Monday, September 22, 2008
The Eden on Congress St.
She liked to curl up in the lap of their crossfire.
It didn’t matter what was said. Those three guys knew how to talk, and she knew how to listen.
Sitting on the fringes, yes, but that was all right. She didn’t trust herself to keep up with them. It was a gift of sorts to observe. Besides, they wanted to make her laugh, and she was happy enough to oblige. For these poets and friends were a little smarter, and far funnier, than any trinity she had ever known. And in that dank hole of a living room, with its stuffed ashtrays and sooty carpet, they invented new, more absurd maths.
New…all so new. And not so always comfortable. She loved the man in the center of the room, but everything around him was so different from what came before. He was different, too.

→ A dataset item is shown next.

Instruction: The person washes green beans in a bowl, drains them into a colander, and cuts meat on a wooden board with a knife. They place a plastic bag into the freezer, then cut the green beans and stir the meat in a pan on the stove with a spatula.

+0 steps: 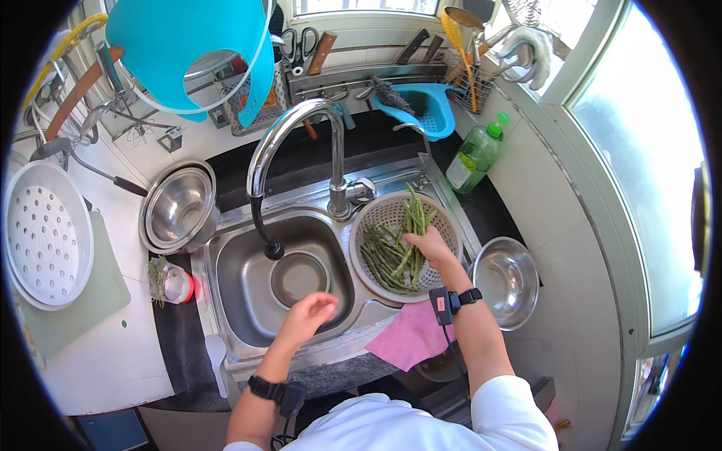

And so her time in this house triggered a meltdown of false expectations, a Picasso breach of perspective, a spinning dance. Sometimes, her eyes hurt from the whiplash.
(And weeks later, it would indeed become the car crash on Congress Street. All of the friends limping away, hugging bruised egos and hearts.)
But right then—right at this green-go convergence of crossroads—there was Chet Baker wetting the stereo, Carl Jung to consult on the coffee table, and a whole bible of words to smoke and burn before the happy warriors scattered into the night.
She listened. Night after night.
And even though she wouldn’t pick up her own pen until much later, she sometimes thinks that these were the weeks in which she became a writer.